= Assigned task =
Produce a word-for-word copy of the lines from the one that contains "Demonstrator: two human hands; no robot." to the final line of the data below, with all pictures dropped.
---------- Data provided ----------
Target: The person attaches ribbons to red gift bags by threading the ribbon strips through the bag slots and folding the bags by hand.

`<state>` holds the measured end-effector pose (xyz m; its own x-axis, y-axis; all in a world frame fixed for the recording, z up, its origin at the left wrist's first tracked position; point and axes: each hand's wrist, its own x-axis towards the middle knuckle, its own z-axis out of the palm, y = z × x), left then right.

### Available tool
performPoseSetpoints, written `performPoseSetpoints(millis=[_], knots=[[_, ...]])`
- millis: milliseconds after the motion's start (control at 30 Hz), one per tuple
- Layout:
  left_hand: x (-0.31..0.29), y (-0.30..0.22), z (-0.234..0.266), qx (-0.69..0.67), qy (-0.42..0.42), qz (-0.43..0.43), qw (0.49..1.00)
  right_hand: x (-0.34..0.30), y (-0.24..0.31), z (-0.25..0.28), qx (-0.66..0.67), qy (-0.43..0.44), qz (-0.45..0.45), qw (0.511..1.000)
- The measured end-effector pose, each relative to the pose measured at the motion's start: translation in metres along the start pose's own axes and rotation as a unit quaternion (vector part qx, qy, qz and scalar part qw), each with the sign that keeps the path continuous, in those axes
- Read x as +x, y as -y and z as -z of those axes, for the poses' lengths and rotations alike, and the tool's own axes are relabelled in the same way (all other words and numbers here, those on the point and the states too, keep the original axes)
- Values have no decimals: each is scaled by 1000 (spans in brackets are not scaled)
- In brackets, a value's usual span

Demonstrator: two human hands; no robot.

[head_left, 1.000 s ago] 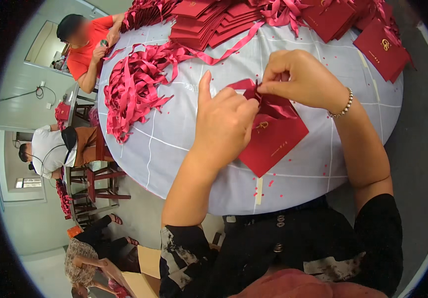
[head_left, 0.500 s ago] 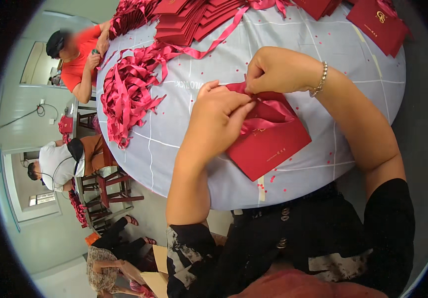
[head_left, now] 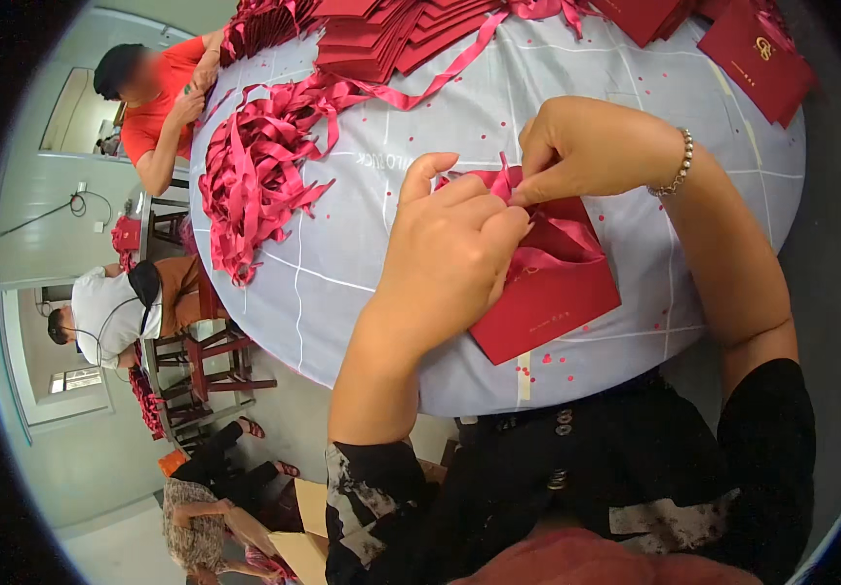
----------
= Task solution =
Demonstrator: two human hands; no robot.

[head_left, 1.000 s ago] 
[head_left, 0.500 s ago] 
[head_left, now] 

The output is complete, and nothing more is needed.